## Your instructions
Where a line below holds the string "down", copy that line.

━━━ Records for this task ━━━

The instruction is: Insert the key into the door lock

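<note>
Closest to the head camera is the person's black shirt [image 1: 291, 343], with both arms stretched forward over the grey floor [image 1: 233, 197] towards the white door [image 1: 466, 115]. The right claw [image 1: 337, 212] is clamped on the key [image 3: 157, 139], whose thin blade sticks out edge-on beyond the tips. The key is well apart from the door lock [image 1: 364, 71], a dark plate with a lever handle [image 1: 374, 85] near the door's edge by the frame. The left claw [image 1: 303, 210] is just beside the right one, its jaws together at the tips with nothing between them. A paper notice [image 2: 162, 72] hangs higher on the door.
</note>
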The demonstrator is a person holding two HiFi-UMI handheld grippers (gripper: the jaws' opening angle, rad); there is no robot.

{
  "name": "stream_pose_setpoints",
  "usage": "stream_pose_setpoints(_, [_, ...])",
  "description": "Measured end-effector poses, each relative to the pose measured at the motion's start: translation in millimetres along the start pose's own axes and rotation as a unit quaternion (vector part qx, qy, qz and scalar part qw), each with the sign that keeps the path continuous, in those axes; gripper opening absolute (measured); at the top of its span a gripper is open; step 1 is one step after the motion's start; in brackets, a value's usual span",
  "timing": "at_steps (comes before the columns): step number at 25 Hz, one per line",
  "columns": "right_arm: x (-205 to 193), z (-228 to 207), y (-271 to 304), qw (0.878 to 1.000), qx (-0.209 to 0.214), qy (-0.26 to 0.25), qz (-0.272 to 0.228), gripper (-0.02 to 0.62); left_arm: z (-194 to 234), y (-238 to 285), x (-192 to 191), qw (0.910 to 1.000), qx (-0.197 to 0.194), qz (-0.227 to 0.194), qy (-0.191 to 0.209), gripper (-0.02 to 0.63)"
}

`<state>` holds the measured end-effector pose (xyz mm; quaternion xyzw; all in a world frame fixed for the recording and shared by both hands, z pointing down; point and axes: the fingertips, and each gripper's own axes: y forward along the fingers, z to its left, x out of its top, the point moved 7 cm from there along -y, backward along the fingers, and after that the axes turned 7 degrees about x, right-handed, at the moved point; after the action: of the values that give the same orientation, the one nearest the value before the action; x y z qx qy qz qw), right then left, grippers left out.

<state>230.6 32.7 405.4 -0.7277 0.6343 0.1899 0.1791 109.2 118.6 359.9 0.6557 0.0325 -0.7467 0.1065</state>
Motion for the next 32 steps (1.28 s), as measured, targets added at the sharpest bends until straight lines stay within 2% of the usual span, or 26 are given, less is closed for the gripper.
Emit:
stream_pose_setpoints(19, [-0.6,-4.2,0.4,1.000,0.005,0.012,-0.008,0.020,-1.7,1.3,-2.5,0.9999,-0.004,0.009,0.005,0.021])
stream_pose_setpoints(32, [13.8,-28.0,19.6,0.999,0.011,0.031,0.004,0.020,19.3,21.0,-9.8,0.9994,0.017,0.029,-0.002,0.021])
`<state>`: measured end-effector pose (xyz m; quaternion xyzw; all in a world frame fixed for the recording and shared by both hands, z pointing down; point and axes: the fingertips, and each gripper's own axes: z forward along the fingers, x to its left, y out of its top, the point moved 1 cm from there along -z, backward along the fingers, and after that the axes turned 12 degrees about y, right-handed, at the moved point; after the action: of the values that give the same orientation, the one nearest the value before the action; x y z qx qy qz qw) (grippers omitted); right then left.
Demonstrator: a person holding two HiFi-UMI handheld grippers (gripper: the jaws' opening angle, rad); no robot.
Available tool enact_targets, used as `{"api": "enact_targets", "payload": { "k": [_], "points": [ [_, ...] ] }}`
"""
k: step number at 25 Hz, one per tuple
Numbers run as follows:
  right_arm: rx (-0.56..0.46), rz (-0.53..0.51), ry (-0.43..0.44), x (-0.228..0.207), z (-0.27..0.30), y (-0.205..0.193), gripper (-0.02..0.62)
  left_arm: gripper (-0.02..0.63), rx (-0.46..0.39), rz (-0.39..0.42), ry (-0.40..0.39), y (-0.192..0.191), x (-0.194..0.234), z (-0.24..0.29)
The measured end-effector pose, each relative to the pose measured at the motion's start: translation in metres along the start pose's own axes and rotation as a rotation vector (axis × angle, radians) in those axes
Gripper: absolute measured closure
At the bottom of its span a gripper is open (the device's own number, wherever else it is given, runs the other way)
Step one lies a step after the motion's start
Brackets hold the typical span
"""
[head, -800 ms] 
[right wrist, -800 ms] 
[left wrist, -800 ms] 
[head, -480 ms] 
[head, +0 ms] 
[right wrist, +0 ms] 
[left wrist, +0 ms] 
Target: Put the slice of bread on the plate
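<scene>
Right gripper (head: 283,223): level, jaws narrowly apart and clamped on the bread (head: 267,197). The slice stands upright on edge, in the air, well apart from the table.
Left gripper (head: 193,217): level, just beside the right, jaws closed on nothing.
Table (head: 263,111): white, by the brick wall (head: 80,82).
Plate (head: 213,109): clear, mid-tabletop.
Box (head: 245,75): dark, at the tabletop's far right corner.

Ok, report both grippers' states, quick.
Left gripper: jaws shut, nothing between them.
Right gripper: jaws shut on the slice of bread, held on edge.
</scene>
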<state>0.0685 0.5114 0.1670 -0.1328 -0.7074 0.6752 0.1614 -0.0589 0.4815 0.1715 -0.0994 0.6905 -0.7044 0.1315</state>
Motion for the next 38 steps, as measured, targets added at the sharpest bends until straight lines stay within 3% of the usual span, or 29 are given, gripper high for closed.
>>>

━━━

## Answer space
`<state>` holds the measured end-effector pose (xyz mm; quaternion xyzw; all in a world frame fixed for the recording and shared by both hands, z pointing down; point and axes: the fingertips, and each gripper's own axes: y forward along the fingers, z to its left, x out of its top, the point moved 7 cm from there along -y, backward along the fingers, and after that the axes turned 7 degrees about x, right-handed, at the moved point; after the action: of the values that give the same orientation, the one nearest the value before the action; x y z qx qy qz qw), right then left, grippers left out.
`<state>`: measured end-effector pose (xyz m; quaternion xyzw; all in a world frame fixed for the recording and shared by both hands, z pointing down; point and axes: the fingertips, and each gripper's own axes: z forward along the fingers, x to its left, y out of its top, the point moved 1 cm from there along -z, backward along the fingers, and after that the axes turned 12 degrees about y, right-handed, at the moved point; after the action: of the values that give the same orientation, the one nearest the value before the action; x y z qx qy qz qw) (grippers omitted); right then left.

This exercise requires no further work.